The collection of data records you want to work with. It contains data sources assigned to relevant splits.

dev-split

A subset of the train split is randomly sampled to create a dev split, which will be used for guiding the development of LFs and models. By default, 10% of the train split, up to 10,000 samples, will be used for the deve split. Ground truth labels for this split are optional and can be specified during data loading or annotated within Snorkel Flow. Snorkel Flow does not require the dev split to have GTs to generate labels for the train split.

email address extraction

Extracts email addresses from documents.

ground truth

The set of labeled and accurately annotated data that serves as a reference or benchmark for training and evaluating machine learning models.

hOCR extraction

Extracts structured information using hOCR data (i.e. from pdfs).

label package

Created from a set of labeling functions. Snorkel Flow's core engine combines, de-noises, and reweighs the outputs of each labeling function to generate labels for your data. You can create a label package in the Label page and see the available label packages in the LF Packages page.

label spaces

Three main label spaces are used for data representation, which you might come across while using Snorkel. They are multi-label, sequence label, and single label spaces.

labeling function (LF)

The key data programming abstraction in Snorkel, a labeling function is a programmatic rule or heuristic that assigns labels to unlabeled data. Each LF works on one class: to vote whether a data point has a certain label. Snorkel's core label model is responsible for estimating LF accuracies and aggregating them into training labels without relying on ground truth labels.

majority vote

This aggregation strategy takes the majority label for each data point if one exists, and leaves an `UNKNOWN` label where no annotations exist. The only supported aggregation strategy.

multi-label

One data point can belong to multiple classes.

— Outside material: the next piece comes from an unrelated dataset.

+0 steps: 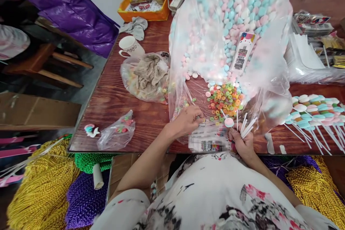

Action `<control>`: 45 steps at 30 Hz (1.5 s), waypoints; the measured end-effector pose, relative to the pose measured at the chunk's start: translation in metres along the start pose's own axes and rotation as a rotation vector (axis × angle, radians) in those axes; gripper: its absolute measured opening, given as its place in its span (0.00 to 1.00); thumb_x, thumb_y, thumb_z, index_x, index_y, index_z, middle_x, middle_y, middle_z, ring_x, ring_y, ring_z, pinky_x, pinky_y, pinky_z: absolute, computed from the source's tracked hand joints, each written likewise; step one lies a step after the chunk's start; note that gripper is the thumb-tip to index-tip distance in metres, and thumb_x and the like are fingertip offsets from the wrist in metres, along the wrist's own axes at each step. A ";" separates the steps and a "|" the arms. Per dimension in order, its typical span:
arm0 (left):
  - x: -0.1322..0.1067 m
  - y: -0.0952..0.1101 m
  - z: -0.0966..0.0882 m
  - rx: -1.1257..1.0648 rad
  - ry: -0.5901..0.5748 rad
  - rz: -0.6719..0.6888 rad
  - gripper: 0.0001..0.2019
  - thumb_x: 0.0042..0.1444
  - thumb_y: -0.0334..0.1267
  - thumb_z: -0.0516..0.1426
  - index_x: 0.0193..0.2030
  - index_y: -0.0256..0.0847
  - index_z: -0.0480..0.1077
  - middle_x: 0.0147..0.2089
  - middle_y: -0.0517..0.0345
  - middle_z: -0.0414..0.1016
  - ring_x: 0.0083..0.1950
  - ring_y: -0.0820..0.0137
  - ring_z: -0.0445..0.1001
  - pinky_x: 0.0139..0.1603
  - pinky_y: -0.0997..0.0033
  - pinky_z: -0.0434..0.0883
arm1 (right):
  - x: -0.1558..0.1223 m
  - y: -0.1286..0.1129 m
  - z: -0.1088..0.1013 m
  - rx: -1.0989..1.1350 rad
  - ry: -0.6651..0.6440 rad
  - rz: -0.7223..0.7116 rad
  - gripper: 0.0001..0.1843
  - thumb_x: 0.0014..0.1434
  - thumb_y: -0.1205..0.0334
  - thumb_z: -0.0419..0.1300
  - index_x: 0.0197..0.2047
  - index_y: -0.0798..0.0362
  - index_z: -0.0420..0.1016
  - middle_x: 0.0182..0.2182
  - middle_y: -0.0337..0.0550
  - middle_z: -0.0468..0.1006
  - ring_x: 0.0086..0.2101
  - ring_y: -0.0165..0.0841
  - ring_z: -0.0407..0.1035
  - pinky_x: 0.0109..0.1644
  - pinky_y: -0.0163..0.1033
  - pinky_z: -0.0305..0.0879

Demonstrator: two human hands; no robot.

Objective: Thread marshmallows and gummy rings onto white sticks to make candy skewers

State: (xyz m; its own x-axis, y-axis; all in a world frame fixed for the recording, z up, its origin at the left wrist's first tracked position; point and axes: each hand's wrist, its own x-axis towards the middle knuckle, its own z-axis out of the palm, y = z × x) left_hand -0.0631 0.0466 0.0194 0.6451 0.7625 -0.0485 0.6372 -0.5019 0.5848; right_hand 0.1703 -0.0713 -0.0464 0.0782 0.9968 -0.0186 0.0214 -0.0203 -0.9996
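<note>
My right hand [242, 142] grips a bundle of white lollipop sticks [246, 125]. A pink-and-blue candy disc [229, 122] sits by its fingertips, with a stick rising beside it. My left hand [190, 120] rests at the edge of the clear plastic, fingers pinched together; whatever is in them is too small to make out. Between and beyond my hands lies a heap of colourful ring candies [226, 99]. Below it are flat printed wrappers [211, 138]. A large clear bag [196, 36] behind holds pink, white and blue candies, with a printed packet [243, 52] on top.
Finished-looking candy sticks [318, 111] are piled at right, beside a clear plastic tray [309, 73]. To the left are a mug [132, 46], a bag with a crumpled cloth [151, 70] and a small plastic bag [117, 133]. An orange bin [145, 13] stands behind.
</note>
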 end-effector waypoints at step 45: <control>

multi-label classification

Tag data points with zero, one, or more non-exclusive labels.

multi-label PDF classification

Classify PDF documents with zero, one, or more non-exclusive labels.

native PDF extraction

Extract structured information from native PDFs.

operators

Snorkel Flow operators are functions that define transformations over dataframes. For instance, they may be used to clean data, extract candidate spans from documents, or group by and reduce predicted spans by a document. Operator may be implemented as heuristics or learned models, whatever is most practical for your application. For advanced usage, the Python SDK also exposes utilities to register custom operators.

PDF classification

Classify PDF documents as one of many labels.

sequence tagging

Classify tokens of documents as one of many labels.

sequence-label

A data point in seq tagging is a document, which contains/consists of multiple spans, and each span can only have one class.

single label

One data point can belong to only one class.

split

Snorkel Flow supports four data splits: train, dev, valid, test. All of them, except dev, can be uploaded by users. The dev split will be sampled from the train split.

test split

The split used for evaluating models' performance. It requires labels but can be labeled within Snorkel Flow.

text entity classification

Extract entities, link them to canonical entities, and classify those entities.

text extraction

Extract entities by first identifying high-recall candidate spans and then classifying each as the target entity or not.

train split

The partially labeled or unlabeled data to which Snorkel Flow will assign labels. It should represent the largest proportion of the dataset.

training-set

A training set is a set of labels generated by a label package for a certain split, e.g. the train split. You can create a training set from existing label packages in the LF Packages page and use the resulting labels to train a downstream machine learning model via the Python SDK or the Train page.

US currency extraction

Extract specific US dollar amounts from documents.

valid split

The split used for tuning the hyperparameters of machine learning models. It requires labels but can be labeled within Snorkel Flow.